Summary: On 1 April 2017 new business rates assessments came into force. Where rating assessments have increased, ratepayers may want to appeal. Ratepayers and rating surveyors need to engage with the new appeal process known as “check challenge appeal”. But how wrong must the assessment be to win? A “motion of regret” in the House of Lords has revealed how Government thinks.
My company pays business rates – what's the concern?
The rateable value of your premises went up on 1 April 2017. You want to object. In mid-March 2017,the Government introduced the regulations for a new objection process for rating assessments. It applies to objections to the new rateable values introduced on 1 April 2017. The process is called “check challenge appeal” and it is flawed.
Who says so?
Ask any rating surveyor and they will have their tales of woe. And on one topic for complaint, BLP have led the charge and supported the lobby against the regulations.
The culmination of these efforts was a debate in the House of Lords on 11 September 2017.The debate was on a motion tabled by the Earl Of Lytton regretting that the regulations had been introduced without adequate regard for the concerns of rating experts, following incomplete testing and on a truncated timetable. The motion followed a critical report by the Secondary Legislation Scrutiny Committee with which BLP had corresponded on behalf of a group of rating surveying specialist firms.
How is CCA flawed?
Check challenge appeal (CCA) requires ratepayers and advisers to register through an online portal or gateway. The systems were described in the debate as “overcomplex and substandard”. The surveyors with their tales of woe must be right. The Parliamentary Under Secretary of State, (Lord Bourne of Aberystwyth) was forced to acknowledge that “the functionality of the systems was tested prior to launch. However, while pre-launch testing was carried out,… there have been some challenges around the online portal of the new system.”
Also, time limits for appeals are being tightened. Worse, the grounds for an appeal have been changed with the intention of making a successful appeal more difficult.
What's that about a time limit?
The Government is concerned that 72% of appeals against assessments in the 2010 rating list did not result in any change to rateable value. So, the Government intends to review the early implementation of CCA before bringing forward proposals before 2018 for setting a fixed time limit for appeals. This will make the appeal system that much more inflexible and, in our view, unhelpful to business.
How are the grounds for appeal being changed?
The Valuation Officer has a duty to maintain an accurate rating list. Before these changes were introduced, a ratepayer could appeal on the ground that the assessment of rateable value in the rating list was “inaccurate”. If the Valuation Tribunal thought that the rateable value was inaccurate, it would substitute the figure which it decided was correct.

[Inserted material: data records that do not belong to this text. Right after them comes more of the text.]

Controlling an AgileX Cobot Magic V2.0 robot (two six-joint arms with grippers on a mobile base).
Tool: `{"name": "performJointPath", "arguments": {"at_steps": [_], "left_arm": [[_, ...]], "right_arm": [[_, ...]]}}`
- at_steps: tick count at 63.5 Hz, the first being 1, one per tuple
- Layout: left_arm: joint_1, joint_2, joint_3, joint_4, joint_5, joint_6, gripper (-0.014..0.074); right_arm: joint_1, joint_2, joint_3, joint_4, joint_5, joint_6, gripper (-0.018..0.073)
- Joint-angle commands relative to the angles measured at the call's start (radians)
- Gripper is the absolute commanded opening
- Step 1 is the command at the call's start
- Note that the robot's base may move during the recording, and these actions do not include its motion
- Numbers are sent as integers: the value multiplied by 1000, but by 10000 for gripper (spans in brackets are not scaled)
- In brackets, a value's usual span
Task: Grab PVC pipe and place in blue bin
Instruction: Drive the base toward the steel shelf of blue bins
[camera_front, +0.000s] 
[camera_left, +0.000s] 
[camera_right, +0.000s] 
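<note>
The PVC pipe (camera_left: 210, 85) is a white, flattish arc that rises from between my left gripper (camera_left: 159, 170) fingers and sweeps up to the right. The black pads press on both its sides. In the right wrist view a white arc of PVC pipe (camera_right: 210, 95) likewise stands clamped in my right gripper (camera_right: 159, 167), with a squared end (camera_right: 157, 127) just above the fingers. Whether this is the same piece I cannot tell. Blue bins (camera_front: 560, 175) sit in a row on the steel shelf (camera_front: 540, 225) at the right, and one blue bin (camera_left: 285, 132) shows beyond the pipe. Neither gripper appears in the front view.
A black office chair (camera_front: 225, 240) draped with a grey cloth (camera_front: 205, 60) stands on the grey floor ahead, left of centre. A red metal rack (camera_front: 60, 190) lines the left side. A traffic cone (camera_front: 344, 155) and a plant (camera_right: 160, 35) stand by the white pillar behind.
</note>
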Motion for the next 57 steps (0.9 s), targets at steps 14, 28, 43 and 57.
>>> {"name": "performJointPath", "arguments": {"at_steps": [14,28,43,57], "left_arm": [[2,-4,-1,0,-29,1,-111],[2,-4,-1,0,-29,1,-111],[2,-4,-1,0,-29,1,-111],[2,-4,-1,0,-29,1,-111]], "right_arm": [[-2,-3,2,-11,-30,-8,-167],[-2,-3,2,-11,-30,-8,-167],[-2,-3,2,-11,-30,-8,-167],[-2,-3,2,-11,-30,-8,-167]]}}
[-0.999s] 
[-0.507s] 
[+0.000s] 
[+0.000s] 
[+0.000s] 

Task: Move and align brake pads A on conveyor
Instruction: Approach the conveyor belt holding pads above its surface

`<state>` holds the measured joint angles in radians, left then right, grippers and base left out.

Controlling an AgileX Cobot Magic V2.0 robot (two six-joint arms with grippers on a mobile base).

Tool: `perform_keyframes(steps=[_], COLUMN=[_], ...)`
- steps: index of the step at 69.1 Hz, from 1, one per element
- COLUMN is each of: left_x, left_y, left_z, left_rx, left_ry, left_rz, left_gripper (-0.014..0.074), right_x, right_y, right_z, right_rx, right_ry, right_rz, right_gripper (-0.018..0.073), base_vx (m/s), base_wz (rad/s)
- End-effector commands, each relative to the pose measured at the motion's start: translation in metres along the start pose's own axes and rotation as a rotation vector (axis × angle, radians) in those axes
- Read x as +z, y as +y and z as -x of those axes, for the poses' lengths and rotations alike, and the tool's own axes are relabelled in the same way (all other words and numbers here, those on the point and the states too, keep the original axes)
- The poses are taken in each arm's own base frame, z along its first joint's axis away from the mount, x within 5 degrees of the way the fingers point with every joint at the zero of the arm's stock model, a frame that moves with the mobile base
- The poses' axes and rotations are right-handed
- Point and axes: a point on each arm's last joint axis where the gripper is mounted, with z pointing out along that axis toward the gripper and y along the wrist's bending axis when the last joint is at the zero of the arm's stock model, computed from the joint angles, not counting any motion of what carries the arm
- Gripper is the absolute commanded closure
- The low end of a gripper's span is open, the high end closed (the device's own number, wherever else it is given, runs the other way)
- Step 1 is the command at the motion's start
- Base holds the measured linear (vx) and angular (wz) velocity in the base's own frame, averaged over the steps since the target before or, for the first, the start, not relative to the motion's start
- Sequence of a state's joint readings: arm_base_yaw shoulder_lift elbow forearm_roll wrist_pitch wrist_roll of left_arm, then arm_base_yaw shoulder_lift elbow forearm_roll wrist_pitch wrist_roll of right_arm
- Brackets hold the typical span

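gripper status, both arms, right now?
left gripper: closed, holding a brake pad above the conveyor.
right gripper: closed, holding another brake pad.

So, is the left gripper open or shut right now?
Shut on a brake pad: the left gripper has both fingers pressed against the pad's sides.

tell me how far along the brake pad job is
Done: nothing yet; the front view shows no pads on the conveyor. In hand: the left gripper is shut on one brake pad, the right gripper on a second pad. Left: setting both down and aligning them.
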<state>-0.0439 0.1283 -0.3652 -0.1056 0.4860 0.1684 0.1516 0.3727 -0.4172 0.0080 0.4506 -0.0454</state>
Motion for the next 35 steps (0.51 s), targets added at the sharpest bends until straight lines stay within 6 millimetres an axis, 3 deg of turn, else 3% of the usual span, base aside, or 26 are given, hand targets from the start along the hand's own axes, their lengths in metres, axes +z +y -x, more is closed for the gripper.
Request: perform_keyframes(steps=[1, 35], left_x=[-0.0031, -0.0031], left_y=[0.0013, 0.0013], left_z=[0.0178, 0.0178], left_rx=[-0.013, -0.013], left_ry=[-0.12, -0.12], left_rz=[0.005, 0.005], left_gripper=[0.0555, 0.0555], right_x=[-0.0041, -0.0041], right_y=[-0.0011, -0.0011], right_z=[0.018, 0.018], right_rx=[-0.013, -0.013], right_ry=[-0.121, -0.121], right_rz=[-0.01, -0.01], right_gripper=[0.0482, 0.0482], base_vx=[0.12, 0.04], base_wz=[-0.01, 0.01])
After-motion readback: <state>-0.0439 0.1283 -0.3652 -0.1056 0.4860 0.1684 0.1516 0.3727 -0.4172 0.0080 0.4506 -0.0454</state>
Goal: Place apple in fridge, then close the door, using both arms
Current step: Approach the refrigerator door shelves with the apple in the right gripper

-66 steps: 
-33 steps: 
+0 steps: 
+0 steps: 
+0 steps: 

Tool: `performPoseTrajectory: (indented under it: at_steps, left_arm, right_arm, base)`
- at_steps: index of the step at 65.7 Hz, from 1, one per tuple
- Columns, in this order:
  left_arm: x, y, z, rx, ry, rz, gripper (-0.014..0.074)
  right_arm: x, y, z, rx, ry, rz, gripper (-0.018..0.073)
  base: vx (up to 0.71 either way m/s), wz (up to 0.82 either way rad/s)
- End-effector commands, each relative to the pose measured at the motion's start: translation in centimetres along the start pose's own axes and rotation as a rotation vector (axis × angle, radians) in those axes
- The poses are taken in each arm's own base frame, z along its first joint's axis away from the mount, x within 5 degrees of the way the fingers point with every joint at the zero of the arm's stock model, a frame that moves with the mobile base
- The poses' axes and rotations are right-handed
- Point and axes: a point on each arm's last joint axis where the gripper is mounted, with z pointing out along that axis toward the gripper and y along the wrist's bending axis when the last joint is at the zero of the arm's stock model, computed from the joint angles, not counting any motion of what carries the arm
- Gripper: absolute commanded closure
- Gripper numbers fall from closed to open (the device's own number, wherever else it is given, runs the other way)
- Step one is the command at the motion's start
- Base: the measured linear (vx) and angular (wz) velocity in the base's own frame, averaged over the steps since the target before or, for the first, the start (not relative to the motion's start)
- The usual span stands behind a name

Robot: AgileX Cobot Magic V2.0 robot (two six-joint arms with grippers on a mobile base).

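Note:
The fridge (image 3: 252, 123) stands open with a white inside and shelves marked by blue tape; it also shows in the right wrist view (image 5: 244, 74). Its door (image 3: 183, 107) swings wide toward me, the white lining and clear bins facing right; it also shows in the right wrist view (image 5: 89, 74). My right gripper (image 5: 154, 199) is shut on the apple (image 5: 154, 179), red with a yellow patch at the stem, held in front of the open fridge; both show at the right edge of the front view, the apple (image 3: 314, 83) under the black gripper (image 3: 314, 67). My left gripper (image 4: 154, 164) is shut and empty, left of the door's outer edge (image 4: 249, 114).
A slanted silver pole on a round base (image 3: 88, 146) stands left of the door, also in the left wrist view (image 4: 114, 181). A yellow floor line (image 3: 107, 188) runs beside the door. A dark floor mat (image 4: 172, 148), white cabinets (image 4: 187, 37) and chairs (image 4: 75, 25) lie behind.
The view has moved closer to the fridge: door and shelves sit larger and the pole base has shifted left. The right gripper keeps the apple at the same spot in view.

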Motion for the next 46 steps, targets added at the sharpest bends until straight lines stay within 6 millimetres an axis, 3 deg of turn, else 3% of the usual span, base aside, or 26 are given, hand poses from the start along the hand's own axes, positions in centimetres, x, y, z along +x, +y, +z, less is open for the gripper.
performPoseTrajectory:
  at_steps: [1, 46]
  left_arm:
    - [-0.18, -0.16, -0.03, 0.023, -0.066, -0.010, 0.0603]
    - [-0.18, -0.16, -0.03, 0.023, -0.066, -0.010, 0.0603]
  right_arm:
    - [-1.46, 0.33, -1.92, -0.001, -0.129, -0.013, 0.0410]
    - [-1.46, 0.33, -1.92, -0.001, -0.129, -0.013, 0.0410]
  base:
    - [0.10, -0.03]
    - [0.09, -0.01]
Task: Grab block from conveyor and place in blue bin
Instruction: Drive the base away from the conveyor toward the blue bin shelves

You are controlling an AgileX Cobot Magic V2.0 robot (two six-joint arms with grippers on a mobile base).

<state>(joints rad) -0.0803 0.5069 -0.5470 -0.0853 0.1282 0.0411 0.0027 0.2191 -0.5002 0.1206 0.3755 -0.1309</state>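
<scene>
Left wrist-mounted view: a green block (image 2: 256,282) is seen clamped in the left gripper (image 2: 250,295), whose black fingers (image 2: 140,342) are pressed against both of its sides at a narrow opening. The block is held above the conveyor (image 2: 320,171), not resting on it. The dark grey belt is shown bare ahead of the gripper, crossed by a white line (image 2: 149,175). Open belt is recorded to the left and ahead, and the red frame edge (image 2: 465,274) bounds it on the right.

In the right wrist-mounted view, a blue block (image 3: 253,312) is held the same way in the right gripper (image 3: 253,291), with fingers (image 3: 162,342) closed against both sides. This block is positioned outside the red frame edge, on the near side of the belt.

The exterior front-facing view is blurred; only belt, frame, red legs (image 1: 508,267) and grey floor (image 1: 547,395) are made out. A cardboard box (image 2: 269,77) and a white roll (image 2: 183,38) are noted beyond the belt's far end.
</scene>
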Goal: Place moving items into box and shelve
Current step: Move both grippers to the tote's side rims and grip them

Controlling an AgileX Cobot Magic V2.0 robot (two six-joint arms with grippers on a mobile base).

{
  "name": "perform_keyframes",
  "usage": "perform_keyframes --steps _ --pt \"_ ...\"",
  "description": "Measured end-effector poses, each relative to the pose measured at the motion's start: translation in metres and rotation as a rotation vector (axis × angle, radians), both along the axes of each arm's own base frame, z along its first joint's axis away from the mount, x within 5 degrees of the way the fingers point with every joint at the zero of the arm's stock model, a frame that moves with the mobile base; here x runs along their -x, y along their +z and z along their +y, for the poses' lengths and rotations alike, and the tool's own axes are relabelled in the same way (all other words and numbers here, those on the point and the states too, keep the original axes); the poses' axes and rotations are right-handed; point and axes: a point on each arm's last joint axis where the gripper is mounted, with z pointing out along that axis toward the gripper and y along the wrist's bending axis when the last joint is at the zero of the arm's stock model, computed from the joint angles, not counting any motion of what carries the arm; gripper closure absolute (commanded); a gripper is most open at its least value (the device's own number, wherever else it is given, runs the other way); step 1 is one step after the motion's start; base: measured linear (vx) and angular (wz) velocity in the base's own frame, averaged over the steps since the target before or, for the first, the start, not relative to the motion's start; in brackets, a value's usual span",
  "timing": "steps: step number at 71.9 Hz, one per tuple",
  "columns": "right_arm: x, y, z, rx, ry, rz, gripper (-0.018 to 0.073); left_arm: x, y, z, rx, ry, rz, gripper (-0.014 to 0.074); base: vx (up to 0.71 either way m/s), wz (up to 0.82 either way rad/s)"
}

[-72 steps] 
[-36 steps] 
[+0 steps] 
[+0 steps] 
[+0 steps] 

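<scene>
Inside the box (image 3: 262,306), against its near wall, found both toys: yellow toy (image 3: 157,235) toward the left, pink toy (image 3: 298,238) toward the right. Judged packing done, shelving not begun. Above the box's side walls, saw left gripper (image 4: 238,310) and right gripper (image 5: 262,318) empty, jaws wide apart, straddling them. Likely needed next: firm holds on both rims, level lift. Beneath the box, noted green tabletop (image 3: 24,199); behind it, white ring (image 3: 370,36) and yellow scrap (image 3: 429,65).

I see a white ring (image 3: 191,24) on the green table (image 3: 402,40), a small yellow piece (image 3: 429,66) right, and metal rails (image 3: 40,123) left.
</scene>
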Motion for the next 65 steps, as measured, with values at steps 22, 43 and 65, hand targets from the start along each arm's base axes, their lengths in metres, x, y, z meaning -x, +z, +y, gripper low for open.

The Government has changed the rules so that a late payer can appeal against a rateable value only on the grounds that the assessment is not a “reasonable valuation” of the rateable value.
Over the course of 2016/17, the Government tried to raise the bar. The regulations now stipulate that a ratepayer can appeal against an assessment of rateable value only if the valuation in the list is not a “reasonable valuation”.
BLP wrote on behalf of a number of property organisations and professional advisors protesting at an earlier, more aggressive proposal. We followed this up with the Committee referred to above. In the House of Lords debate, Lord Bourne said that this was the most contentious issue during the development of these regulations. He added “it lead to concerns – unfounded in my view – that the Government were introducing some kind of margin of error for the Valuation Office”.
Much will be made in comments from the retired Law Lord, Lord Hope in his speech in the debate. He considered that to require a valuation to be accurate may be asking too much, because a valuation is, an expression of the valuer’s opinion, expertly using his art as best as he can to arrive at a valuation that meets the statutory standard. We respectfully disagree with Lord Hope’s comments which relate “accuracy” to identifying precisely what the unit is that is to be valued and “reasonableness “ to the valuation. In passages not addressed by Lord Hope, the regulations use “accuracy” as a test of all the ingredients in a valuation. Also, this was a speech in a debate not a judgment following forensic argument.
The Minister added that the provision clarified that the Valuation Tribunal should consider whether the current valuation is reasonable and “there is no fixed margin”.
The effect of the regulations may be, as the Minister contends, to preclude a Valuation Tribunal from interfering if it considers that a valuation is within an acceptable range, notwithstanding that the Tribunal would have reached a different result. This remains an open question until tested in a Tribunal or on an appeal or judicial review in the Courts.
Formally, the Earl of Lytton withdrew his motion. However, he is to be congratulated for having secured the debate and for having enabled the real difficulties being suffered to be placed on the record.